WORK TASK:
Print every entry again, precisely as written.

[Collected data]

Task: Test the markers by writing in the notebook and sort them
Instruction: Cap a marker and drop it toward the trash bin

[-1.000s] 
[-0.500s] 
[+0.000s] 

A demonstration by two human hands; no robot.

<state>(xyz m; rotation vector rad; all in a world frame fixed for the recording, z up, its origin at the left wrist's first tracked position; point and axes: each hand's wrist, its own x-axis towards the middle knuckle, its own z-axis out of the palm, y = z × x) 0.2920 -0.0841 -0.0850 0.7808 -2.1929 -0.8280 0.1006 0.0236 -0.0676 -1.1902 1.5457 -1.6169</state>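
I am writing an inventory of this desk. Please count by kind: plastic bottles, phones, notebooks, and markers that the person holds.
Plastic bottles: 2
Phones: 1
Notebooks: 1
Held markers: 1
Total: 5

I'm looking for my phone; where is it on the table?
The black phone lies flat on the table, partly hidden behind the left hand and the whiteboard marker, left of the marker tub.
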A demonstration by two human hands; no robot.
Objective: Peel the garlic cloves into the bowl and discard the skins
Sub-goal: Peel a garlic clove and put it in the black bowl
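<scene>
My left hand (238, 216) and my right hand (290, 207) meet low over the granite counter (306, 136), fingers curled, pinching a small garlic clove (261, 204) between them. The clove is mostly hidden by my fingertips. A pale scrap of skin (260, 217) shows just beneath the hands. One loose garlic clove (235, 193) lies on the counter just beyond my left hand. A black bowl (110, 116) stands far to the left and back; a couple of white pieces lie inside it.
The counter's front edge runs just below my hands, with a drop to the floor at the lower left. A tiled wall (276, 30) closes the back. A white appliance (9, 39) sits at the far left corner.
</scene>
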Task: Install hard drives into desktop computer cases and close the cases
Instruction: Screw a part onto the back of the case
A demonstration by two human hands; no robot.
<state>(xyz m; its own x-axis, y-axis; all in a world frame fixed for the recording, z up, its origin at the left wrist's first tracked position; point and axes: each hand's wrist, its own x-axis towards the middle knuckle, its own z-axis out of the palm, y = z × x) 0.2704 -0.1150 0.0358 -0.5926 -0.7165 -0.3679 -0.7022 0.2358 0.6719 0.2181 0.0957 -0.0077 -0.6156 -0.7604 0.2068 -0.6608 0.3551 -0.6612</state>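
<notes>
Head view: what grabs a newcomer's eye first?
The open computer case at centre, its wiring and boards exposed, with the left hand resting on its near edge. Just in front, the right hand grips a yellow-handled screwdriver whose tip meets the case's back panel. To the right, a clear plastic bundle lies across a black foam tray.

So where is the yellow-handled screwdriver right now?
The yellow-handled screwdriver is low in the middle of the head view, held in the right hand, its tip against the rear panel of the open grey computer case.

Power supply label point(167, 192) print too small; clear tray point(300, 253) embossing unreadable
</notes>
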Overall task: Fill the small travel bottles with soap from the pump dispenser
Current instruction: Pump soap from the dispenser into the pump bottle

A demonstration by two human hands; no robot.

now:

RESPONSE TO THE TASK:
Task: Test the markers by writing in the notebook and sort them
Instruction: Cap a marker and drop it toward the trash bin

[-1.000s] 
[-0.500s] 
[+0.000s] 

A demonstration by two human hands; no robot.

<state>(xyz m; rotation vector rad; all in a world frame fixed for the recording, z up, its origin at the left wrist's first tracked position; point and axes: each hand's wrist, its own x-axis towards the middle knuckle, its own z-axis out of the palm, y = z × x) 0.2920 -0.0841 -0.0850 0.7808 -2.1929 -0.8280 0.1006 0.0236 -0.0676 -1.1902 1.5457 -1.6169</state>
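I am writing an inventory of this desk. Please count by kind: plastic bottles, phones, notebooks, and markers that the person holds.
Plastic bottles: 2
Phones: 1
Notebooks: 1
Held markers: 1
Total: 5

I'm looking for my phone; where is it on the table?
The black phone lies flat on the table, partly hidden behind the left hand and the whiteboard marker, left of the marker tub.
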A demonstration by two human hands; no robot.
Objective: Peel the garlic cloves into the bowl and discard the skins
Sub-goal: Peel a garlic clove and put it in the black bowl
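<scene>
My left hand (238, 216) and my right hand (290, 207) meet low over the granite counter (306, 136), fingers curled, pinching a small garlic clove (261, 204) between them. The clove is mostly hidden by my fingertips. A pale scrap of skin (260, 217) shows just beneath the hands. One loose garlic clove (235, 193) lies on the counter just beyond my left hand. A black bowl (110, 116) stands far to the left and back; a couple of white pieces lie inside it.
The counter's front edge runs just below my hands, with a drop to the floor at the lower left. A tiled wall (276, 30) closes the back. A white appliance (9, 39) sits at the far left corner.
</scene>
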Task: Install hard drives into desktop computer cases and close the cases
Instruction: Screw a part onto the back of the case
A demonstration by two human hands; no robot.
<state>(xyz m; its own x-axis, y-axis; all in a world frame fixed for the recording, z up, its origin at the left wrist's first tracked position; point and axes: each hand's wrist, its own x-axis towards the middle knuckle, its own z-axis out of the palm, y = z × x) 0.2704 -0.1150 0.0358 -0.5926 -0.7165 -0.3679 -0.7022 0.2358 0.6719 0.2181 0.0957 -0.0077 -0.6156 -0.7604 0.2068 -0.6608 0.3551 -0.6612</state>
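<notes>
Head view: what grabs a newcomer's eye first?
The open computer case at centre, its wiring and boards exposed, with the left hand resting on its near edge. Just in front, the right hand grips a yellow-handled screwdriver whose tip meets the case's back panel. To the right, a clear plastic bundle lies across a black foam tray.

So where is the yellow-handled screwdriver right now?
The yellow-handled screwdriver is low in the middle of the head view, held in the right hand, its tip against the rear panel of the open grey computer case.

Power supply label point(167, 192) print too small; clear tray point(300, 253) embossing unreadable
</notes>
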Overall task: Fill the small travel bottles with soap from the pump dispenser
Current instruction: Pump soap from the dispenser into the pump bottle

A demonstration by two human hands; no robot.

now:

There is nothing more to this answer.